Les réformes des accords de sacrifice salarial sont sur le point de devenir une loi. Lors du budget de l’année dernière, la chancelière Rachel Reeves a révélé que les épargnants seront tenus de payer une assurance nationale au HMRC s’ils améliorent leurs fonds de pension en sacrifiant leur salaire de plus de 2 000 £ par an.

Plus tôt ce mois-ci, les pairs ont voté pour augmenter cette limite à un montant plus généreux de 5 000 £, portant un coup dur au gouvernement.
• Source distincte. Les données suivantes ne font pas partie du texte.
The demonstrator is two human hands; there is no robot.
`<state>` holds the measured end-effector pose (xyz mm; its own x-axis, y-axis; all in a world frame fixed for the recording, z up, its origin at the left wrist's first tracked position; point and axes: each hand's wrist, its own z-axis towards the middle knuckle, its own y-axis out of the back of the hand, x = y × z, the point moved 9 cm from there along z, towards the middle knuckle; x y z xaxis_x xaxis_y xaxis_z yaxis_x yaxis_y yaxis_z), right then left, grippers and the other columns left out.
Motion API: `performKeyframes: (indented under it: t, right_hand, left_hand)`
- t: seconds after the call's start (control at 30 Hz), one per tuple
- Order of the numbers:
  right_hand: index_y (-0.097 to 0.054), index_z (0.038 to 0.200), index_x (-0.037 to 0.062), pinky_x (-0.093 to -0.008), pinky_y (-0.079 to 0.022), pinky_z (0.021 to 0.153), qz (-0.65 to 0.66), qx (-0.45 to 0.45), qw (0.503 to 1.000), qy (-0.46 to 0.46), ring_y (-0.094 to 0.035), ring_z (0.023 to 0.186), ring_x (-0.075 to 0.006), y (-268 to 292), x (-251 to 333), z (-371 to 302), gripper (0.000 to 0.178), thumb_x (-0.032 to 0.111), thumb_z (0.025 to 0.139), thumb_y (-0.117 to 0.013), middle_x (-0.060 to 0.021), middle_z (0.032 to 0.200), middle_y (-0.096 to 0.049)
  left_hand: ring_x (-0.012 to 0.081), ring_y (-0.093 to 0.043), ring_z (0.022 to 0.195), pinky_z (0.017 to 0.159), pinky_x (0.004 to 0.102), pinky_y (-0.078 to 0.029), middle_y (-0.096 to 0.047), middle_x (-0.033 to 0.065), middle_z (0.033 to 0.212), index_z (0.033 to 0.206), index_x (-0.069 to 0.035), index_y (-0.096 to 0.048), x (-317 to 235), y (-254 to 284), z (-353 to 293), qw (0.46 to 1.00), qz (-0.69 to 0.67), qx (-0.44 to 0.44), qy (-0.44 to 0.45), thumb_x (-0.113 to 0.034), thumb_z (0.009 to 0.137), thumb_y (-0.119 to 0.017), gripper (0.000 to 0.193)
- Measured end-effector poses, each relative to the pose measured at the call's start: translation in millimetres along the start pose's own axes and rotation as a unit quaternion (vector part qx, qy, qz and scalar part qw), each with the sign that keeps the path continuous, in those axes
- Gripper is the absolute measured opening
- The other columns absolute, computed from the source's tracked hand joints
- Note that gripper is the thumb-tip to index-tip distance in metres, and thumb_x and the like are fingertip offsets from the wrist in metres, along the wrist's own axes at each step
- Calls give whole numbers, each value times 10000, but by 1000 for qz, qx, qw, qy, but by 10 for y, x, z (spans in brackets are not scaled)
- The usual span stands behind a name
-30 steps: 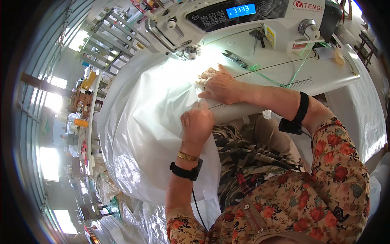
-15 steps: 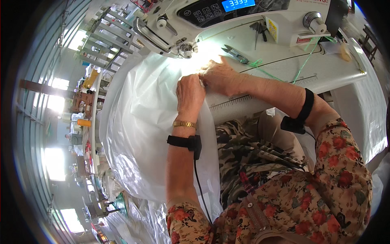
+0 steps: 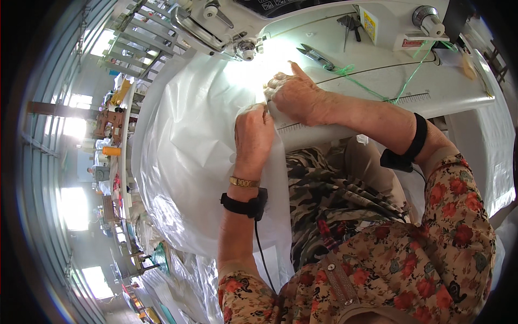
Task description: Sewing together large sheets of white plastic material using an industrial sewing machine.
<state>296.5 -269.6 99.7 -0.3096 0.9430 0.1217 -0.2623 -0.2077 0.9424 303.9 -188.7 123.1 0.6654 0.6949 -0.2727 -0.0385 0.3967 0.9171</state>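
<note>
A large white, shiny plastic-like sheet (image 3: pixel 183 156) hangs over the left side of the sewing table and down toward my lap. My left hand (image 3: pixel 253 132) is closed on the sheet's right edge, with its fingertips pinching it. Right beside it my right hand (image 3: pixel 295 97) has its fingers curled together on the same edge, thumb sticking out. Both hands are just below the needle area of a white sewing machine (image 3: pixel 245 49). Bright lamp light washes out the sheet there, so the detail under the needle cannot be made out.
Thread snips (image 3: pixel 317 57) lie on the machine bed beyond my right hand. Green thread (image 3: pixel 372 92) trails across the bed. A dark-handled tool (image 3: pixel 350 27) lies farther back by the machine's pillar. At the far left stand a grey slatted frame (image 3: pixel 143 40) and an orange thread cone (image 3: pixel 111 151).
Both hands have come a little toward me, away from the needle, still on the sheet's edge. The right thumb now sticks out more. The view has shifted slightly, so the machine sits higher.
</note>
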Motion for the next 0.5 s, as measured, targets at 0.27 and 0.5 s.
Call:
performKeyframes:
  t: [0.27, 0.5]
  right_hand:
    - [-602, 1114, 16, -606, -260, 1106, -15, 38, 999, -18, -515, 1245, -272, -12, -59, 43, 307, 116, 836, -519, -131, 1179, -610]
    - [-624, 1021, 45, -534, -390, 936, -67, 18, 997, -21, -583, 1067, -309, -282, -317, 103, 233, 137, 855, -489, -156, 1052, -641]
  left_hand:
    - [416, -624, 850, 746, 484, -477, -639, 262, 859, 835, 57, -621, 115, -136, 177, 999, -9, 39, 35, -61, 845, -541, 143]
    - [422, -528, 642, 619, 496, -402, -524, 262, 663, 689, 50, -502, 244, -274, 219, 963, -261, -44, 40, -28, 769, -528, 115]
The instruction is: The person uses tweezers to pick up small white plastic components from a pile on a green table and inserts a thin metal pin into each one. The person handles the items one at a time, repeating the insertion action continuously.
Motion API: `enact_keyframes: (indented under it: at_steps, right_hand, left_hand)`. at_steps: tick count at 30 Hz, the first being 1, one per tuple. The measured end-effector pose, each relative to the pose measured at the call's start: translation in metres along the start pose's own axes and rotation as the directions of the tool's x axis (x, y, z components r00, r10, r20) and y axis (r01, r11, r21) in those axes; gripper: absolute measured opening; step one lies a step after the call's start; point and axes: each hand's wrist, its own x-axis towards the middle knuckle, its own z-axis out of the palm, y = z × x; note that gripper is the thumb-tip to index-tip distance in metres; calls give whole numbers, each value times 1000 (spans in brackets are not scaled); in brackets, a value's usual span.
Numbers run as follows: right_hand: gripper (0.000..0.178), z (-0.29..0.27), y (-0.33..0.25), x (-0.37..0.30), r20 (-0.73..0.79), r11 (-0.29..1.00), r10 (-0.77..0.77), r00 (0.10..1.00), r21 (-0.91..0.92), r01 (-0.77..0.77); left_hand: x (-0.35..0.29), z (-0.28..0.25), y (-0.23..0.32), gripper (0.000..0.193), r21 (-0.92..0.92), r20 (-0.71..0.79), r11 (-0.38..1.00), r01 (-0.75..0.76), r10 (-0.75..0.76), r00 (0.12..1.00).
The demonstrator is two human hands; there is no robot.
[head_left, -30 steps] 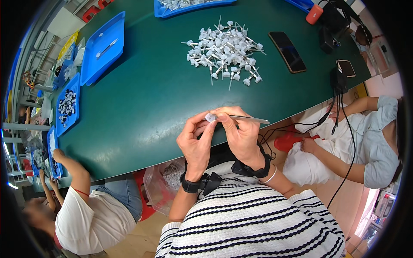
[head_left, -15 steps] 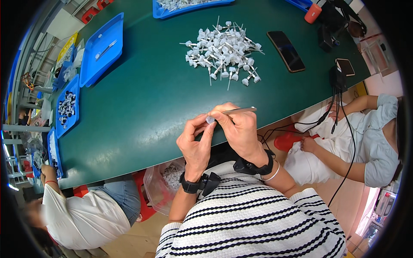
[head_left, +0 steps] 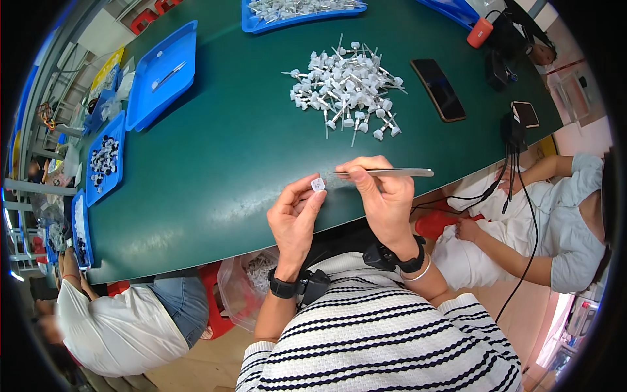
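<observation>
- A dark green bench [head_left: 215, 163] with a smooth, slightly glossy top fills most of the view; pale reflections of light lie on it near its front edge.
- Blue trays [head_left: 160, 75] stand along its left and far sides.
- A tan floor [head_left: 196, 362] shows below.
- A red stool [head_left: 434, 222] stands at the right, beside a seated co-worker [head_left: 555, 228].

Tweezers [head_left: 385, 173] in right hand [head_left: 385, 199] now level, tips off the small white part [head_left: 317, 185].
</observation>
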Motion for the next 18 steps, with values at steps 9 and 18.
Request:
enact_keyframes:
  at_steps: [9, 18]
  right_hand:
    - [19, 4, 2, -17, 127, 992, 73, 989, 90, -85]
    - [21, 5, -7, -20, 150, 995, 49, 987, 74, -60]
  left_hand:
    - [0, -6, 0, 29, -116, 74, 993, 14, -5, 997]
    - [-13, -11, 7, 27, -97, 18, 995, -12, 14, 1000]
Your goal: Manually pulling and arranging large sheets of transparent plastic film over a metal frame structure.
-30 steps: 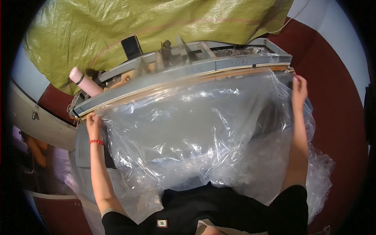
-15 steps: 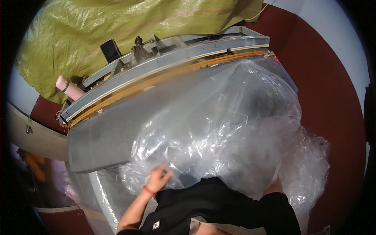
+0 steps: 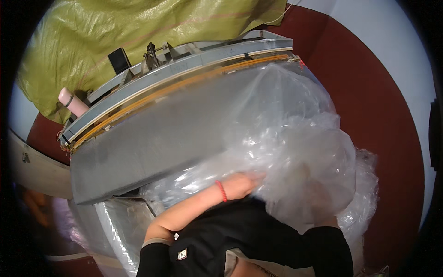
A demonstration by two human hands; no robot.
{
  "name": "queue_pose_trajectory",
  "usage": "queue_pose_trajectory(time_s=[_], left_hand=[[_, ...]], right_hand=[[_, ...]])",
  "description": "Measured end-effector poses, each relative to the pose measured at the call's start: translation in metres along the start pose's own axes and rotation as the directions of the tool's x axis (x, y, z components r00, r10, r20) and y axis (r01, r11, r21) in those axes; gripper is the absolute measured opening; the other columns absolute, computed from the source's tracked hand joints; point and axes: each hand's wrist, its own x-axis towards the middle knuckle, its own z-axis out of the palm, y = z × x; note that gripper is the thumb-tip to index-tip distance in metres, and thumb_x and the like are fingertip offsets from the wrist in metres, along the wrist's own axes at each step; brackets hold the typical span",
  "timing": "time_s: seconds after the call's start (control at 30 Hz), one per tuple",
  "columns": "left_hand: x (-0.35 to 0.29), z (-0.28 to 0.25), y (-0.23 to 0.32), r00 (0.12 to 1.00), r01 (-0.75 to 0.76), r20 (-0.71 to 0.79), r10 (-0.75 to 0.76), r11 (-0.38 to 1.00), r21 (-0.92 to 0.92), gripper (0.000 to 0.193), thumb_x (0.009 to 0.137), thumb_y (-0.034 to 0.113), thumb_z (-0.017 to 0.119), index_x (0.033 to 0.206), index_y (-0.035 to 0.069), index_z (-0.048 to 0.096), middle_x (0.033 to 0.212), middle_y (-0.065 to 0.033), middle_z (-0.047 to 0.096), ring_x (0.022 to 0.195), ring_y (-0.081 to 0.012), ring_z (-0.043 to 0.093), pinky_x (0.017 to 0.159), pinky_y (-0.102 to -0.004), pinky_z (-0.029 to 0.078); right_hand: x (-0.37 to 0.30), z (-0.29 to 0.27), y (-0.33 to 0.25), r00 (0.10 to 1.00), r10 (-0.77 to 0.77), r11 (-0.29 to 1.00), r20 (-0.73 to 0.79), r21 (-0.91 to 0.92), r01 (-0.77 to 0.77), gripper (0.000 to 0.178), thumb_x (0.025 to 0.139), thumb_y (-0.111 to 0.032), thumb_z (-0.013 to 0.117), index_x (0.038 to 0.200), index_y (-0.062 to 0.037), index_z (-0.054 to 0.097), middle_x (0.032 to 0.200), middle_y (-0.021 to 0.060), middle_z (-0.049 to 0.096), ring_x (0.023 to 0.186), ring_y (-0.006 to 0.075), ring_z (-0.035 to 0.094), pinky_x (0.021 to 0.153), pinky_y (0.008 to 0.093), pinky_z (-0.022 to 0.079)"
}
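Left hand (image 3: 241,185): lower centre, at the clear film (image 3: 286,138); fingers blurred, we can't tell if they grip it.
Right hand (image 3: 304,175): right of centre, hazy behind film; we can't tell its fingers' state.
Clear film: bunched, centre to lower right, partly over the grey bench surface (image 3: 152,138).
Metal frame (image 3: 184,64): slants across upper half, beyond bench surface.
Pink bottle (image 3: 74,102): upper left, at the frame's left end.

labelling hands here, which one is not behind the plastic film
The left hand, the one with the red bracelet: it shows uncovered, while the right hand appears only hazily through the clear plastic film.
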Motion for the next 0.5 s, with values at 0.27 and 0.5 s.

Toutefois, les amendements apportés au projet de loi sur les cotisations à l’assurance nationale (cotisations aux pensions des employeurs) dans les Lords pourraient être annulés par les députés des Communes, dans le cadre des négociations parlementaires visant à régler le texte final connu sous le nom de « ping-pong ».

Le projet de loi a été adopté jeudi par la Chambre haute en troisième lecture. Les employeurs peuvent proposer des sacrifices salariaux dans le cadre de leur régime de retraite, une méthode fiscalement avantageuse pour aider leurs employés à renforcer leur épargne-retraite.

Les réformes devraient entrer en vigueur en avril 2029.

« Le coût du sacrifice des salaires des retraites devrait atteindre 8 milliards de livres sterling par an d’ici la fin de cette décennie », a déclaré le ministre du Trésor, Lord Livermore. « Cette augmentation est principalement due aux hauts revenus, les contribuables aux taux supplémentaires ayant triplé leurs cotisations en sacrifice salarial depuis 2017.

« Cela inclut les individus qui sacrifient leurs bonus sans payer d’impôt sur le revenu ni de cotisations d’assurance nationale. Le statu quo n’est ni juste ni financièrement viable. »

Le ministre a ajouté : « Ce projet de loi introduit donc un plafond de 2 000 £ en dessous duquel aucune cotisation patronale ou salariale ne sera prélevée sur les cotisations de retraite. »

Il a poursuivi : « La majorité de ceux qui recourent actuellement au sacrifice salarial ne seront pas affectés. »

La ministre fantôme conservatrice du Trésor, la baronne Neville-Rolfe, a critiqué le projet de loi, déclarant qu’il « donne la priorité à l’espoir d’un gain fiscal à court terme plutôt qu’à la tâche bien plus importante consistant à maintenir un système qui encourage et récompense une épargne-retraite responsable ».